THE INPUT:
=-=-=-=-=

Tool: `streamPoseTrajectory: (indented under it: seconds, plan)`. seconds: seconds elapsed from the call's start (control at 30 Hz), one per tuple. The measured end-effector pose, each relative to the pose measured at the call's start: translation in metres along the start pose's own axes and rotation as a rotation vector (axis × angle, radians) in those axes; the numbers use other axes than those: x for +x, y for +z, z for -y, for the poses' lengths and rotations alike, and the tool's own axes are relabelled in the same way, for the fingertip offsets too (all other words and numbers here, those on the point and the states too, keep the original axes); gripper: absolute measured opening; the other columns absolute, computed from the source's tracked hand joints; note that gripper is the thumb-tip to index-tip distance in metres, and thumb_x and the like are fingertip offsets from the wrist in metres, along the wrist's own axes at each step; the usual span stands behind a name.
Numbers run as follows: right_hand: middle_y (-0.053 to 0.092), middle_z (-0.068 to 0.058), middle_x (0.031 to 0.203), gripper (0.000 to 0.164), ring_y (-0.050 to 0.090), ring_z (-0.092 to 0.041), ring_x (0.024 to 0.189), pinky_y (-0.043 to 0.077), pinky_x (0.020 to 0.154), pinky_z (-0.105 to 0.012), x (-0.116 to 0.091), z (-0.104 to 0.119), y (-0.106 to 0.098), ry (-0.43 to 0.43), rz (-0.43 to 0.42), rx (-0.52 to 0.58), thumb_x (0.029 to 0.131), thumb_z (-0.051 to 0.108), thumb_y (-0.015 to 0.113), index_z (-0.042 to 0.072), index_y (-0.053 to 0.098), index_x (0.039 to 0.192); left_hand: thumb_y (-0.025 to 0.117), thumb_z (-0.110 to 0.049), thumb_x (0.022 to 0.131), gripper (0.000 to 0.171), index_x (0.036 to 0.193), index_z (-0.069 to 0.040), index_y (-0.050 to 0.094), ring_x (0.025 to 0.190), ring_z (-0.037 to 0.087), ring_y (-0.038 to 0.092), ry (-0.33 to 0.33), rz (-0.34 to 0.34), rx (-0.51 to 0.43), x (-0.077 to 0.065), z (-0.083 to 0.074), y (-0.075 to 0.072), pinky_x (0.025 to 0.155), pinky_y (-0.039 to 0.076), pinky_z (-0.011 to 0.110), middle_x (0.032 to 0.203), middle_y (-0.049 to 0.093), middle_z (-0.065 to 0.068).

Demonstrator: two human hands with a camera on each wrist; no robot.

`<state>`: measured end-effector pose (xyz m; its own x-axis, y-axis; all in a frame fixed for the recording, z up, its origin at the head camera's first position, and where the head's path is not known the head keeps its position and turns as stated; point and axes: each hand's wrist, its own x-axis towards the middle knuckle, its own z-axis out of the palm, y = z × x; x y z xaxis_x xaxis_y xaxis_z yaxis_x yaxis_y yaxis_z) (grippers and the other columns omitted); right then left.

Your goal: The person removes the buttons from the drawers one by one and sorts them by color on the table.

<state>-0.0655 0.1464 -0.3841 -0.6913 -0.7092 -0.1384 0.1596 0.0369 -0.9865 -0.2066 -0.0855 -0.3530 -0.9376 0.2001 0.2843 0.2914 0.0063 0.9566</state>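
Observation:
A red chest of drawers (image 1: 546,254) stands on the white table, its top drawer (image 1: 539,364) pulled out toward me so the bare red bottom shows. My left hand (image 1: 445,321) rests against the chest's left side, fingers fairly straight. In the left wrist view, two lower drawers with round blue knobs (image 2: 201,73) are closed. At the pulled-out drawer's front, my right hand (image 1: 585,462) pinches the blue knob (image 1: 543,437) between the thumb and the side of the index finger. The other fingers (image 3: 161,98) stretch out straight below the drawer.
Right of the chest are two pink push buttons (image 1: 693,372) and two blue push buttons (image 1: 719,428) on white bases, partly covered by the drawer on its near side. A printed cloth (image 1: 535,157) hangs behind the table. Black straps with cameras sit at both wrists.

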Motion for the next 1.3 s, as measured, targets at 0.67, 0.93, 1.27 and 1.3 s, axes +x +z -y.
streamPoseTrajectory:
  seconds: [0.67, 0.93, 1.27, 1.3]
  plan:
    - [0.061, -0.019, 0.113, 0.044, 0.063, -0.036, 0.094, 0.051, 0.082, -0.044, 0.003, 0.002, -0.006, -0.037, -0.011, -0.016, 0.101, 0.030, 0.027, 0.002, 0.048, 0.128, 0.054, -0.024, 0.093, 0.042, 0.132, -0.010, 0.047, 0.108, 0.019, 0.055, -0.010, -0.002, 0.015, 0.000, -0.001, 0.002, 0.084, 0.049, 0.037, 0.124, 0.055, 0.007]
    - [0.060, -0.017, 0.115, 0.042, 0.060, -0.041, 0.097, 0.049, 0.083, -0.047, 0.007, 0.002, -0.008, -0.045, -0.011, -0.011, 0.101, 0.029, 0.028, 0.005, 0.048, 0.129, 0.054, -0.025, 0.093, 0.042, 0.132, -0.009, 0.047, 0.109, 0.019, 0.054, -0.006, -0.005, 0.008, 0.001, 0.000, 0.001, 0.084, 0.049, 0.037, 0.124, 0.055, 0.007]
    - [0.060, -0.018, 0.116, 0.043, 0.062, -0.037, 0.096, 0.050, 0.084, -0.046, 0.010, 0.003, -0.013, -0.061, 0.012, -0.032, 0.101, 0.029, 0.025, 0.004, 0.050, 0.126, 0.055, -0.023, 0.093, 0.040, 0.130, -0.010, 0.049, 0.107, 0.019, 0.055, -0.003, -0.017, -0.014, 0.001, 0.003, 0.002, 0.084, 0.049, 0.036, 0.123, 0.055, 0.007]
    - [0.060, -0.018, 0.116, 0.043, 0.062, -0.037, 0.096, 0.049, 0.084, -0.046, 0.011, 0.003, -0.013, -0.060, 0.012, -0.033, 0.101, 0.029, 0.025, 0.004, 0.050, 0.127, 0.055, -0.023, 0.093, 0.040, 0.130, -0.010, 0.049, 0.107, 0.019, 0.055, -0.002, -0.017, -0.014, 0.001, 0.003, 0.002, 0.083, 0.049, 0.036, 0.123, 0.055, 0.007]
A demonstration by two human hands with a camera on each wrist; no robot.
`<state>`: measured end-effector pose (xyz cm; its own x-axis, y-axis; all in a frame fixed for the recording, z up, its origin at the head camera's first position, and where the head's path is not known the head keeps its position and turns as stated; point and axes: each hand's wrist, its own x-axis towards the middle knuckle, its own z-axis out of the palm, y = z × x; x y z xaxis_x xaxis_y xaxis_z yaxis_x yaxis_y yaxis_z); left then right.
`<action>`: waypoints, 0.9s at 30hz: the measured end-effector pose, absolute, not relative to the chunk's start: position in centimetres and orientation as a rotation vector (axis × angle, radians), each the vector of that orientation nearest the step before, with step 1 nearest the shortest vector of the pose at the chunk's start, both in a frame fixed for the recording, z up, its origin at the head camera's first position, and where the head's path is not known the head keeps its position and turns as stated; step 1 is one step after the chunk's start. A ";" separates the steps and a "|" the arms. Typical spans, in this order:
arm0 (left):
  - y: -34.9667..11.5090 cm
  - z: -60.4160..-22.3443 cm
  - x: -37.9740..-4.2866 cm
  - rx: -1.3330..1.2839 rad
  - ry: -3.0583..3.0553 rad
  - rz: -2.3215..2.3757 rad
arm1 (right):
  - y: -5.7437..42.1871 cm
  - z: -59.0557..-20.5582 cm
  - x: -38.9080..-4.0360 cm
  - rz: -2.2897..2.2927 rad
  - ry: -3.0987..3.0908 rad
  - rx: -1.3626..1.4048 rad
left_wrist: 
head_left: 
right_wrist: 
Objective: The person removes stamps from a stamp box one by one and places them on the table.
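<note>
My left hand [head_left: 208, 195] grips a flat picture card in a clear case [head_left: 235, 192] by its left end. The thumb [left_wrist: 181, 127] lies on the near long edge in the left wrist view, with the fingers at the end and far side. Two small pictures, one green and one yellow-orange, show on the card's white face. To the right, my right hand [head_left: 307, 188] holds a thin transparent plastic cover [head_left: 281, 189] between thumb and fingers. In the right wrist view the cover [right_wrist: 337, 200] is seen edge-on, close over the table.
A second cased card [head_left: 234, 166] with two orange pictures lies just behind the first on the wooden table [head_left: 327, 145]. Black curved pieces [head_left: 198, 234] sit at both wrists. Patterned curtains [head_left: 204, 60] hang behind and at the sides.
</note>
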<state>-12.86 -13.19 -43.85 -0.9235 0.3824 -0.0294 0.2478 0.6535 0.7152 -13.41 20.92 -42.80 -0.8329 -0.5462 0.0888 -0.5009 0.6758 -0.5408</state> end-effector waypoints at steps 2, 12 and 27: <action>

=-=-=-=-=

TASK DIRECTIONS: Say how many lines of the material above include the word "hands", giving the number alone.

RESPONSE BOX: 2